- Work order:
Without the images, print all the entries below exactly as given.

************

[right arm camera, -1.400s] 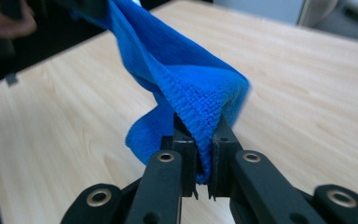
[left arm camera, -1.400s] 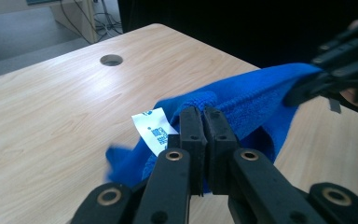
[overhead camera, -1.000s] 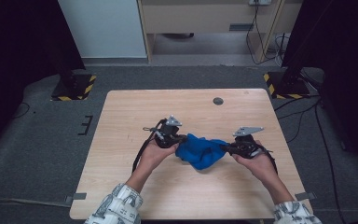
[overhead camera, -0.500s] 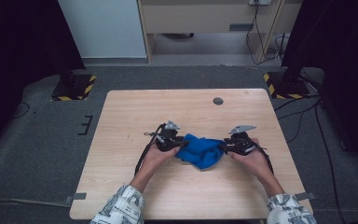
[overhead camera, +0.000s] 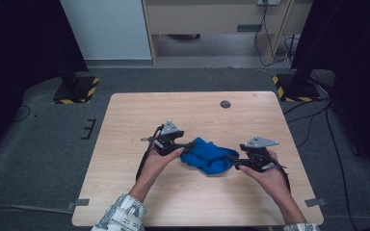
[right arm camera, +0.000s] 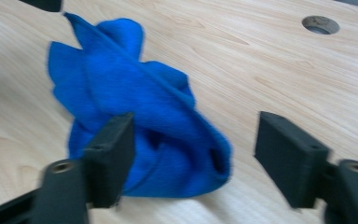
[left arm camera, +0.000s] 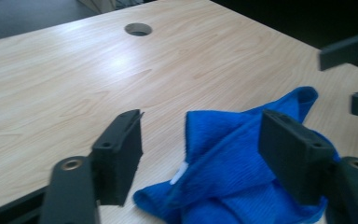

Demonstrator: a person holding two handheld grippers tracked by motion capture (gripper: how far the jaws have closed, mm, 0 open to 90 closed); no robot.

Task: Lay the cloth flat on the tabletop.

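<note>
Once both tools, left (overhead camera: pixel 191 144) and right (overhead camera: pixel 233 161), had just opened wide, the cloth (overhead camera: pixel 207 156) lay released between them on the bench (overhead camera: pixel 125 120), suggesting the bunching was finished.

Light falls evenly from above on the table (overhead camera: pixel 125 192), which is bright while the floor (overhead camera: pixel 38 159) and both sides sink into near black. Shadows are soft and short. A pale sheen lies on the wood ahead of the left gripper (left arm camera: pixel 200 154). In both gripper views the near jaws are soft, and the cloth (right arm camera: pixel 135 116) by the right gripper (right arm camera: pixel 193 158) is smeared by motion.
</note>
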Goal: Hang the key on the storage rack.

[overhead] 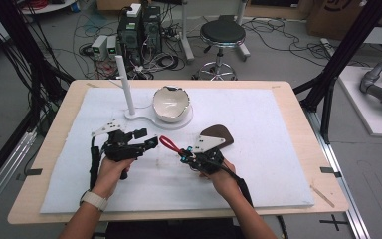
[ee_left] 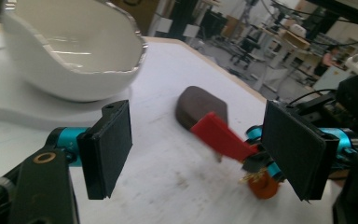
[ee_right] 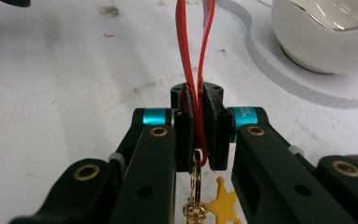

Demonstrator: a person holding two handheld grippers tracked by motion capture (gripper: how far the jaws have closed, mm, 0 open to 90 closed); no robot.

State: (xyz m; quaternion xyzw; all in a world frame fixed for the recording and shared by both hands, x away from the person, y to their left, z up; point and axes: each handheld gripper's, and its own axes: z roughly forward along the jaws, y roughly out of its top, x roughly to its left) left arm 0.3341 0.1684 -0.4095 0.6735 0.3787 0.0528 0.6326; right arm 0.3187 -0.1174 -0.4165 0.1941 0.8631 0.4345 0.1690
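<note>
Right gripper (overhead: 183,155): fingers (ee_right: 185,135) clenched on the red strap loop (overhead: 169,144) — the two red bands run up between the pads in the right gripper view.
Red strap loop: held above the white mat (overhead: 258,149), sticking out of the right gripper toward the left gripper; a gold ring (ee_right: 196,179) and a yellow star charm (ee_right: 222,201) hang below the pads.
Left gripper (overhead: 146,139): fingers (ee_left: 108,147) released and standing wide, nothing between the pads; in its own view the red strap lies ahead, nearer the right-hand pad.
Gap between grippers: near, not touching.
White bowl (overhead: 171,103): sits on the white stand base (overhead: 179,122) at the far middle of the desk (overhead: 64,119), a white upright post (overhead: 125,84) beside it.
Brown flat piece (overhead: 221,133): lies on the mat just beyond the right gripper.
Hands: left hand (overhead: 112,172) and right hand (overhead: 221,174) each grip a handle — both forearms enter from the near edge.
</note>
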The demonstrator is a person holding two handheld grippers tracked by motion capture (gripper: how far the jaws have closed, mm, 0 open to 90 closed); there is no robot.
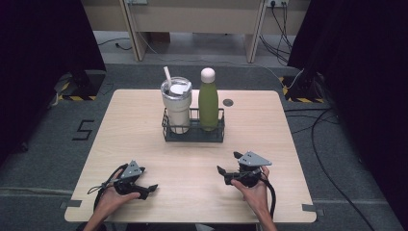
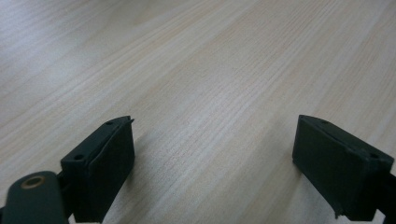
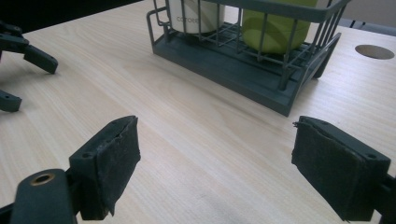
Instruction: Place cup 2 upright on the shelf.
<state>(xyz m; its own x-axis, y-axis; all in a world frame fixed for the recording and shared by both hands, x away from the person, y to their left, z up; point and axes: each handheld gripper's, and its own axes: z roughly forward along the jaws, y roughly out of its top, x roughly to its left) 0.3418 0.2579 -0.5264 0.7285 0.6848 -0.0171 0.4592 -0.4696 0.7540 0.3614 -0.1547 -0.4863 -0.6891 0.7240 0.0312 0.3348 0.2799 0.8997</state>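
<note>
A dark wire basket (image 1: pixel 193 135) stands at the table's far middle. It holds a white tumbler (image 1: pixel 176 103) with a lid and straw on the left, and a green bottle (image 1: pixel 208 103) with a pale cap on the right. My left gripper (image 1: pixel 148 191) rests low near the front left edge, open, with bare wood between its jaws (image 2: pixel 212 154). My right gripper (image 1: pixel 227 162) sits at the front right, open and empty (image 3: pixel 215 149), pointing toward the basket (image 3: pixel 243 70). The tumbler (image 3: pixel 196 16) and bottle (image 3: pixel 275 28) stand inside it. The left gripper (image 3: pixel 32 84) lies off to the side there.
The light wooden table (image 1: pixel 144 130) has a small round hole (image 1: pixel 228 102) behind the basket on the right. Bare wood lies between the grippers and the basket. Cables and dark curtains surround the table on the floor.
</note>
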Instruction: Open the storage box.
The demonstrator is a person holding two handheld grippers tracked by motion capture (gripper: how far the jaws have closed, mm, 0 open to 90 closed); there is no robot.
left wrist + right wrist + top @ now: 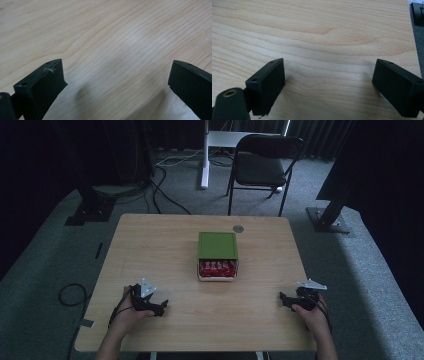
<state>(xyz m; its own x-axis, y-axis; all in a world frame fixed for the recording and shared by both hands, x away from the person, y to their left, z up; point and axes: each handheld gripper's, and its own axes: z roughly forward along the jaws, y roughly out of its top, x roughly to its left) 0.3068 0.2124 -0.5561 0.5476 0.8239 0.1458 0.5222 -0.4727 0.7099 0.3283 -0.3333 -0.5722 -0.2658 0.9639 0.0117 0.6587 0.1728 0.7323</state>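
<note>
Box (217,245) green-lidded, red packets (217,268) inside; writing too small to read.

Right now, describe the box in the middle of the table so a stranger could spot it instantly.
On the light wooden table, look at the centre, beyond both hand-held tools. There sits a small box whose flat green lid is slid back, showing red packets at its near end. The grey disc behind it is far smaller.

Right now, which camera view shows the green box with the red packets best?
The high view: the green box sits at the middle of the table, its lid slid back, red packets showing at its near end. The left and right gripper views look at bare wood between open fingers, so they tell nothing about it.
</note>
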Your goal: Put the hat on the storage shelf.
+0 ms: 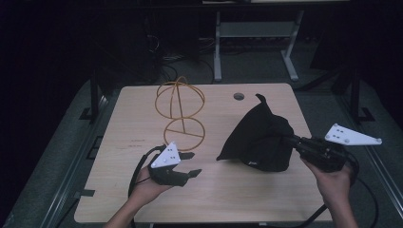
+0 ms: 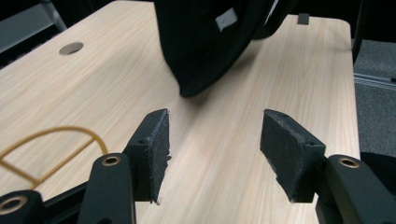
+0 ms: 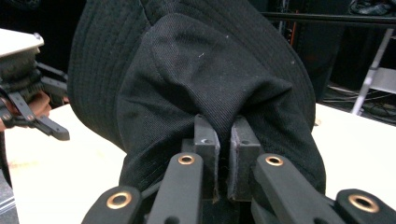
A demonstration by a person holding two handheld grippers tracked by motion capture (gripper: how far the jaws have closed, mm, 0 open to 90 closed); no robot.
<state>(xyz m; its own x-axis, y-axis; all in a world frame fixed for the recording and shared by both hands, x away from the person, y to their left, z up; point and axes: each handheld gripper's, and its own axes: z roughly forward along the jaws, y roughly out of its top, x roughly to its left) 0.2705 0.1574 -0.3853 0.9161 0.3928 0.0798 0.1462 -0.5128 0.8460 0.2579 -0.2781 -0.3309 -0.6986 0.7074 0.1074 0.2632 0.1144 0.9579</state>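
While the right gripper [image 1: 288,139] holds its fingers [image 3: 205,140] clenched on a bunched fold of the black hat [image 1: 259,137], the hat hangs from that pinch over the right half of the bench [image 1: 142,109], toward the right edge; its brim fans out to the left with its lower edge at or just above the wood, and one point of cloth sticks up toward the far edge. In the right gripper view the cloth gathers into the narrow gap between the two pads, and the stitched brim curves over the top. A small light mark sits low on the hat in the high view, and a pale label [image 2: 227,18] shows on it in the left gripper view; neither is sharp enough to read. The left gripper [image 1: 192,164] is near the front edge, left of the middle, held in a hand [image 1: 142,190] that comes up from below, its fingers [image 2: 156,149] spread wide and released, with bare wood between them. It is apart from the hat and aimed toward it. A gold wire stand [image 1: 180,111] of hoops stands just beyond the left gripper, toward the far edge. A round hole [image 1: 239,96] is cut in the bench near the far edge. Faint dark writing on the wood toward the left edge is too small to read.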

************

- Exercise result:
[right arm camera, -1.400s] 
[left arm camera, -1.400s] 
[overhead camera, -1.000s] 
[overhead camera, -0.500s] 
[overhead camera, +0.000s] 
[right arm camera, +0.000s] 
[left arm camera, +0.000s] 

Demonstrator: a person holding two handheld grippers tracked by motion capture (gripper: how far the jaws have closed, mm, 0 open to 90 closed); no robot.

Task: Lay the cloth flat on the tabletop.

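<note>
Once both tools, left (overhead camera: pixel 191 144) and right (overhead camera: pixel 233 161), had just opened wide, the cloth (overhead camera: pixel 207 156) lay released between them on the bench (overhead camera: pixel 125 120), suggesting the bunching was finished.

Light falls evenly from above on the table (overhead camera: pixel 125 192), which is bright while the floor (overhead camera: pixel 38 159) and both sides sink into near black. Shadows are soft and short. A pale sheen lies on the wood ahead of the left gripper (left arm camera: pixel 200 154). In both gripper views the near jaws are soft, and the cloth (right arm camera: pixel 135 116) by the right gripper (right arm camera: pixel 193 158) is smeared by motion.
</note>
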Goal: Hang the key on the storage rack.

[overhead] 
[ee_left] 
[ee_right] 

Demonstrator: a person holding two handheld grippers tracked by motion capture (gripper: how far the jaws have closed, mm, 0 open to 90 closed); no robot.

State: (xyz m; quaternion xyzw; all in a world frame fixed for the recording and shared by both hands, x away from the person, y to their left, z up; point and axes: each handheld gripper's, and its own axes: z roughly forward along the jaws, y roughly out of its top, x roughly to its left) left arm 0.3341 0.1684 -0.4095 0.6735 0.3787 0.0528 0.6326; right arm 0.3187 -0.1174 -0.4165 0.1941 0.8631 0.4345 0.1690
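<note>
Right gripper (overhead: 183,155): fingers (ee_right: 185,135) clenched on the red strap loop (overhead: 169,144) — the two red bands run up between the pads in the right gripper view.
Red strap loop: held above the white mat (overhead: 258,149), sticking out of the right gripper toward the left gripper; a gold ring (ee_right: 196,179) and a yellow star charm (ee_right: 222,201) hang below the pads.
Left gripper (overhead: 146,139): fingers (ee_left: 108,147) released and standing wide, nothing between the pads; in its own view the red strap lies ahead, nearer the right-hand pad.
Gap between grippers: near, not touching.
White bowl (overhead: 171,103): sits on the white stand base (overhead: 179,122) at the far middle of the desk (overhead: 64,119), a white upright post (overhead: 125,84) beside it.
Brown flat piece (overhead: 221,133): lies on the mat just beyond the right gripper.
Hands: left hand (overhead: 112,172) and right hand (overhead: 221,174) each grip a handle — both forearms enter from the near edge.
</note>
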The demonstrator is a person holding two handheld grippers tracked by motion capture (gripper: how far the jaws have closed, mm, 0 open to 90 closed); there is no robot.
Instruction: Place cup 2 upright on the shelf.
<state>(xyz m; its own x-axis, y-axis; all in a world frame fixed for the recording and shared by both hands, x away from the person, y to their left, z up; point and axes: each handheld gripper's, and its own axes: z roughly forward along the jaws, y roughly out of its top, x roughly to its left) 0.3418 0.2579 -0.5264 0.7285 0.6848 -0.0171 0.4592 -0.4696 0.7540 0.3614 -0.1547 -0.4863 -0.6891 0.7240 0.0312 0.3348 0.2799 0.8997</state>
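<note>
A dark wire basket (image 1: pixel 193 135) stands at the table's far middle. It holds a white tumbler (image 1: pixel 176 103) with a lid and straw on the left, and a green bottle (image 1: pixel 208 103) with a pale cap on the right. My left gripper (image 1: pixel 148 191) rests low near the front left edge, open, with bare wood between its jaws (image 2: pixel 212 154). My right gripper (image 1: pixel 227 162) sits at the front right, open and empty (image 3: pixel 215 149), pointing toward the basket (image 3: pixel 243 70). The tumbler (image 3: pixel 196 16) and bottle (image 3: pixel 275 28) stand inside it. The left gripper (image 3: pixel 32 84) lies off to the side there.
The light wooden table (image 1: pixel 144 130) has a small round hole (image 1: pixel 228 102) behind the basket on the right. Bare wood lies between the grippers and the basket. Cables and dark curtains surround the table on the floor.
</note>
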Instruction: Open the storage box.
The demonstrator is a person holding two handheld grippers tracked by motion capture (gripper: how far the jaws have closed, mm, 0 open to 90 closed); there is no robot.
left wrist + right wrist + top @ now: 
<state>(xyz m; its own x-axis, y-axis; all in a world frame fixed for the recording and shared by both hands, x away from the person, y to their left, z up; point and axes: each handheld gripper's, and its own axes: z roughly forward along the jaws, y roughly out of its top, x roughly to its left) 0.3068 0.2124 -0.5561 0.5476 0.8239 0.1458 0.5222 -0.4727 0.7099 0.3283 -0.3333 -0.5722 -0.2658 0.9639 0.0117 0.6587 0.1728 0.7323</state>
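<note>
Box (217,245) green-lidded, red packets (217,268) inside; writing too small to read.

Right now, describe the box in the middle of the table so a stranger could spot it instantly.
On the light wooden table, look at the centre, beyond both hand-held tools. There sits a small box whose flat green lid is slid back, showing red packets at its near end. The grey disc behind it is far smaller.

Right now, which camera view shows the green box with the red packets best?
The high view: the green box sits at the middle of the table, its lid slid back, red packets showing at its near end. The left and right gripper views look at bare wood between open fingers, so they tell nothing about it.
</note>
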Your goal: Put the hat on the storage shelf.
+0 ms: 
+0 ms: 
+0 ms: 
A demonstration by a person holding two handheld grippers tracked by motion capture (gripper: how far the jaws have closed, mm, 0 open to 90 closed); no robot.
<state>(xyz m; its own x-axis, y-axis; all in a world frame fixed for the recording and shared by both hands, x away from the person, y to their left, z up; point and axes: each handheld gripper's, and its own axes: z roughly forward along the jaws, y roughly out of its top, x roughly to its left) 0.2705 0.1574 -0.3853 0.9161 0.3928 0.0798 0.1462 -0.5128 0.8460 0.2579 -0.2781 -0.3309 -0.6986 0.7074 0.1074 0.2632 0.1144 0.9579</state>
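While the right gripper [image 1: 288,139] holds its fingers [image 3: 205,140] clenched on a bunched fold of the black hat [image 1: 259,137], the hat hangs from that pinch over the right half of the bench [image 1: 142,109], toward the right edge; its brim fans out to the left with its lower edge at or just above the wood, and one point of cloth sticks up toward the far edge. In the right gripper view the cloth gathers into the narrow gap between the two pads, and the stitched brim curves over the top. A small light mark sits low on the hat in the high view, and a pale label [image 2: 227,18] shows on it in the left gripper view; neither is sharp enough to read. The left gripper [image 1: 192,164] is near the front edge, left of the middle, held in a hand [image 1: 142,190] that comes up from below, its fingers [image 2: 156,149] spread wide and released, with bare wood between them. It is apart from the hat and aimed toward it. A gold wire stand [image 1: 180,111] of hoops stands just beyond the left gripper, toward the far edge. A round hole [image 1: 239,96] is cut in the bench near the far edge. Faint dark writing on the wood toward the left edge is too small to read.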

Nothing remains to be written for this exercise.